ASSIGNED TASK: Your answer should be the lines of the listing that contain the word "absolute".

SOURCE MATERIAL:

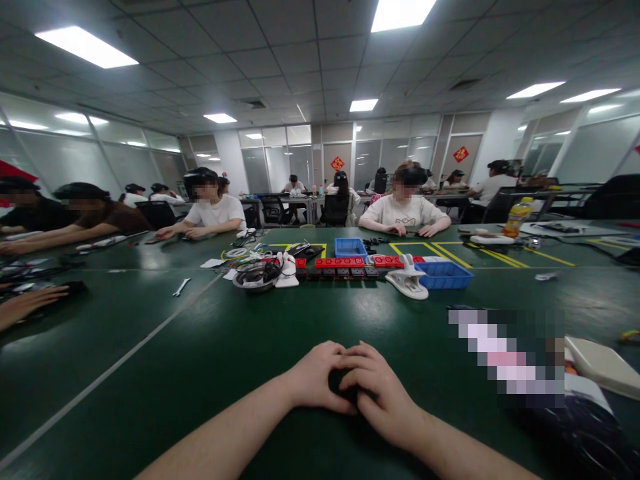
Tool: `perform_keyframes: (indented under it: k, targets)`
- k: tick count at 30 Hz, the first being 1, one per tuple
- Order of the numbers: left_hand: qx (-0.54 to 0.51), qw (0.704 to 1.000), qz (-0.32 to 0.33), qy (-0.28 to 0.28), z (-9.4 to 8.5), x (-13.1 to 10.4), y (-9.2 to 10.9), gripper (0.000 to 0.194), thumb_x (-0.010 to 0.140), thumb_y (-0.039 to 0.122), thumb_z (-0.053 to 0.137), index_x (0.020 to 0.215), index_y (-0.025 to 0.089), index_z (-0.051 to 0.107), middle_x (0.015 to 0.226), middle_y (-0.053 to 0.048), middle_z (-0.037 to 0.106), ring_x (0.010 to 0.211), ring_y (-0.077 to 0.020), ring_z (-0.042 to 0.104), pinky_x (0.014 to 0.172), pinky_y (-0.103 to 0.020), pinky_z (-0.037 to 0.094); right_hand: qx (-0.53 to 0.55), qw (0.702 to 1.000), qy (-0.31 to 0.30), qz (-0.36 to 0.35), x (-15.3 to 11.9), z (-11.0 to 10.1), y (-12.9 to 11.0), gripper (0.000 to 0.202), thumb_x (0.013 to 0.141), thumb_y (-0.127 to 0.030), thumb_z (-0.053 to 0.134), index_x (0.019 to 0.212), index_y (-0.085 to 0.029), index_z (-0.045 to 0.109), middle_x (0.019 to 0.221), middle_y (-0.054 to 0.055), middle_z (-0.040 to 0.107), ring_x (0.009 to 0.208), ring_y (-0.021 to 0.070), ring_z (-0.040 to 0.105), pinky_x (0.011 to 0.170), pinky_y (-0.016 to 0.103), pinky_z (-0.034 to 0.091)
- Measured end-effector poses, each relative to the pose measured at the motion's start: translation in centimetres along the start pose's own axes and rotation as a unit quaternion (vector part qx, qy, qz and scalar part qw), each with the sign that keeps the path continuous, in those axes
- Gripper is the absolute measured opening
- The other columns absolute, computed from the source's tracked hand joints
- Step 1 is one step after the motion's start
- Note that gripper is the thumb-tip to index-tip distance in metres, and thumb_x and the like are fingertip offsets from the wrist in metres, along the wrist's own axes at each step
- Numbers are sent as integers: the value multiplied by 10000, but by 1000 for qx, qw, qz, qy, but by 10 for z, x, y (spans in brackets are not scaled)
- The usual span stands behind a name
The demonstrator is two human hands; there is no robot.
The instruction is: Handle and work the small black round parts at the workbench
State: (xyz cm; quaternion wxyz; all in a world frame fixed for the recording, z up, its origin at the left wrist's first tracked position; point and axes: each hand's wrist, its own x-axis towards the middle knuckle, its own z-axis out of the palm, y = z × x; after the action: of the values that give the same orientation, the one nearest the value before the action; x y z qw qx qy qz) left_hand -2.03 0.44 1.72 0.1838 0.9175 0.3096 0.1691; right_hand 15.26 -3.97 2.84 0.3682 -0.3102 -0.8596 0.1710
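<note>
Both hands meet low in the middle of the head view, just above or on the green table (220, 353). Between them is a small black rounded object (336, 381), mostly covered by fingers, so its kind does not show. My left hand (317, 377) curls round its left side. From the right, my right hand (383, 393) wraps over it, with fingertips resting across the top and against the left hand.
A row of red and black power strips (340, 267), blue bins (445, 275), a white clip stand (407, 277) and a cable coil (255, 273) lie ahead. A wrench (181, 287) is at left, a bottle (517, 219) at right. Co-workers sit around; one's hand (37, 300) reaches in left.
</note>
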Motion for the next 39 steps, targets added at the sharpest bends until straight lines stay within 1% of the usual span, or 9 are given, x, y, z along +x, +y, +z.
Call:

THE ANSWER:
- Gripper is the absolute measured opening
- The other columns absolute, computed from the source's tracked hand joints

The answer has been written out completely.